▶ [DATASET RECORDS]
········

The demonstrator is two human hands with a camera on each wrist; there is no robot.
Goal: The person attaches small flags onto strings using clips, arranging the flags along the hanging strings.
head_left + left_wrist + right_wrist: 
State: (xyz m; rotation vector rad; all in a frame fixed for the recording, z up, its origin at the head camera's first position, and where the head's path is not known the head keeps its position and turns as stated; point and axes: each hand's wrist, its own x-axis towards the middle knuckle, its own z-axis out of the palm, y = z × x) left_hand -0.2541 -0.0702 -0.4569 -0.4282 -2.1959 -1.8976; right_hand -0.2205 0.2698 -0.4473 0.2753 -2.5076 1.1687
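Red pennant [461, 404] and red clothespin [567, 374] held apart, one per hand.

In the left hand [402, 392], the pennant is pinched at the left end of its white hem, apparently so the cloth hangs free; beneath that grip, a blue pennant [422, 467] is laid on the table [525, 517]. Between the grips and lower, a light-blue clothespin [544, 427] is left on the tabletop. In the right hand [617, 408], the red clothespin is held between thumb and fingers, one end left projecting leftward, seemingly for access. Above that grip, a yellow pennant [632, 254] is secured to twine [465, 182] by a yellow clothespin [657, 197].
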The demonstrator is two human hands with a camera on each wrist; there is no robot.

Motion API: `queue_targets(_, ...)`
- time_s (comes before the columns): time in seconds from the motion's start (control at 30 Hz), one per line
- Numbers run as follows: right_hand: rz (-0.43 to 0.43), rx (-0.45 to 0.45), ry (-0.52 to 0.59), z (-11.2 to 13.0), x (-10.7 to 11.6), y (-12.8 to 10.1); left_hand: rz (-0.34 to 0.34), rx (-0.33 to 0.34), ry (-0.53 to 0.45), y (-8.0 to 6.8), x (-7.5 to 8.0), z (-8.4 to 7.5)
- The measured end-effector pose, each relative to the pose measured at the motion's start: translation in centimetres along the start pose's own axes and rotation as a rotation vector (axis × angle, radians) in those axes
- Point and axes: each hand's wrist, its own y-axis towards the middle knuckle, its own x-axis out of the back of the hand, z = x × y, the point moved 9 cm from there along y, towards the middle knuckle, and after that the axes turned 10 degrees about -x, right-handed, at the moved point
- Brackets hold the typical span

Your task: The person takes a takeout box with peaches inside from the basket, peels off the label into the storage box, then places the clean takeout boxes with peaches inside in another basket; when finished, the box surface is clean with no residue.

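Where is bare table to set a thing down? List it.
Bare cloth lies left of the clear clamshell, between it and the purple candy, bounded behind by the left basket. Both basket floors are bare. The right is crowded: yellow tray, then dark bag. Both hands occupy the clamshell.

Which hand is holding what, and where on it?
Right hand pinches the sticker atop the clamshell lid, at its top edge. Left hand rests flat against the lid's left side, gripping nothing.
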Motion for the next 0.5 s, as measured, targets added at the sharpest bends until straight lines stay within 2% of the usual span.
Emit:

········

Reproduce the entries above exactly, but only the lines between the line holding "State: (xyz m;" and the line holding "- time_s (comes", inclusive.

State: (xyz m; rotation vector rad; all in a frame fixed for the recording, z up, its origin at the head camera's first position, and where the head's path is not known the head keeps its position and turns as stated; point and axes: each hand's wrist, its own x-axis towards the middle knuckle, its own z-axis out of the palm, y = z × x) left_hand -0.2541 -0.0702 -0.4569 -0.4282 -2.1959 -1.8976; right_hand -0.2205 0.2698 -0.4473 0.2753 -2.5076 1.1687
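Red pennant [461, 404] and red clothespin [567, 374] held apart, one per hand.

In the left hand [402, 392], the pennant is pinched at the left end of its white hem, apparently so the cloth hangs free; beneath that grip, a blue pennant [422, 467] is laid on the table [525, 517]. Between the grips and lower, a light-blue clothespin [544, 427] is left on the tabletop. In the right hand [617, 408], the red clothespin is held between thumb and fingers, one end left projecting leftward, seemingly for access. Above that grip, a yellow pennant [632, 254] is secured to twine [465, 182] by a yellow clothespin [657, 197].
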The demonstrator is two human hands with a camera on each wrist; there is no robot.

Motion API: `queue_targets(_, ...)`
- time_s (comes before the columns): time in seconds from the motion's start (control at 30 Hz), one per line

This answer requires nothing more.